A non-compete or severance agreement can be used to protect business interests when executives, sales personnel technical or scientific specialists, or managers leave a company to join a competitor or start their own business. While case law in the area of non-compete and severance contracts is always in flux, and varies widely from state-to-state (add a choice of law provision in the Agreement) , employee contracts are generally enforceable so long as they do not impose unreasonable geographic restrictions or inordinately restrictive time frames, given the overall factual context. While companies are entitled to protect trade secrets and proprietary information, their departing employee has a right to earn a living., and the Court must balance these interest. While a restrictive covenant against a skilled neurosurgeon or a scientist with knowledge of the employer’s research plans might well be enforced for 3 years and 75 miles, 6 months and 25 miles might be viewed to be excessive for a commercial plumbing company’s salesperson. Serious restriction are normally limited to those who play as essential role in the company.
Typically, an “essential role” refers to job functions and responsibilities that are directly related to a company’s proprietary information, competitive advantage, intellectual property or client management. Consequently, employers who ask account managers, proposal writers, customer service representatives or other lower-level employees to sign non-competes may find they have no legal grounds for enforcing them when challenged in court.
Non-Compete Agreements for Current Employees
In general, no extra consideration is needed if a Company requires an employee to sign a new Employment Agreement with a restrictive covenant. The black letter rule is that continued employment is consideration enough. But these covenants will be enforced only the reviewing Court finds them to be “reasonable” and “equitable” under all of the circumstances, so it might not hurt to throw in a signing bonus if particularly stringent restrictions are obtained.
Non-Compete Agreements and Non Disclosure Agreement
Non-Disclosure Agreements typically accompany restrictive covenants. Not only can’t the departing employee compete for a period of time, but he or she can’t use or sell the company private proprietary information, such as customer lists, or trade secrets, such as unpatented manufacturing techniques not generally known to the public. Some of these restrictions are for a period of time only; some are permanent.

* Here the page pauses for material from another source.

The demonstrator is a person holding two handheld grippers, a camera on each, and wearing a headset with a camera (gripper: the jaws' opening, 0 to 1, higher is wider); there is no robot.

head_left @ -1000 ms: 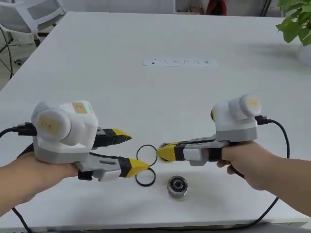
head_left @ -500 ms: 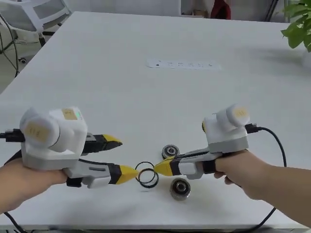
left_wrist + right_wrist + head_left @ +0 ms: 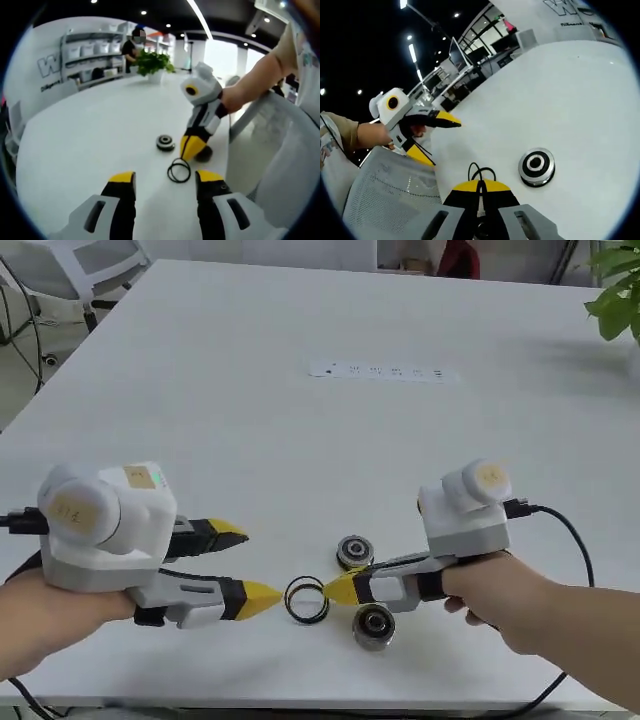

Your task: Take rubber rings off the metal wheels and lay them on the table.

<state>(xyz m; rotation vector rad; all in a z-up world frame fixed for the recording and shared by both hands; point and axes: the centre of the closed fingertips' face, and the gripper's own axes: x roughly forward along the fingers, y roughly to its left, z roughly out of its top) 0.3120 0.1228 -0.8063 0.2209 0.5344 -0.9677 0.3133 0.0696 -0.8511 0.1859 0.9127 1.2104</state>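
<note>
Rings (image 3: 306,600), two, overlapping on table (image 3: 300,420) just left of near wheel (image 3: 373,624). Right gripper (image 3: 338,588), jaws closed, appears to pinch upper ring (image 3: 481,172) by its edge; left gripper (image 3: 245,563) wide and empty, farther left of that wheel. Risk: withdrawing without opening would drag the ring along, or knock the wheel toward the table edge near it.

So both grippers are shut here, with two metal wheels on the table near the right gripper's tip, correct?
No, the left gripper is open; the left gripper view shows its jaws well apart. The right gripper is shut, pinching a rubber ring, and two metal wheels do sit on the table near its tip.
</note>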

Enforceability and Non-Competes
While each case is different, in general a non-compete agreement that imposes a time frame in excess of three years will likely be deemed unenforceable. The “reasonableness” of the time frame involved must consider whether or not a non-compete imposes an undue burden by preventing a former employee from earning a livelihood in his or her line of work. Here, a review of case law may help determine how a court may find when extenuating factors are present. Even so, before employers ask employees to sign non-competes, they should be confident that the agreement is enforceable. In New Jersey, the Court has the right to “blue pencil” excessive restrictions, reducing the geographic scope from the entire State to a 50 miles radiues, for example. But if the restrictions are so overly restrictive and the terms of the agreement overly punitive, the Court may feel that the employer overreached and decline to blue pencil but instead decide to refuse to enforce any part of the restrictive covenant whatsoever. If there are questions as to its enforceability, an experienced employment law attorney should be consulted.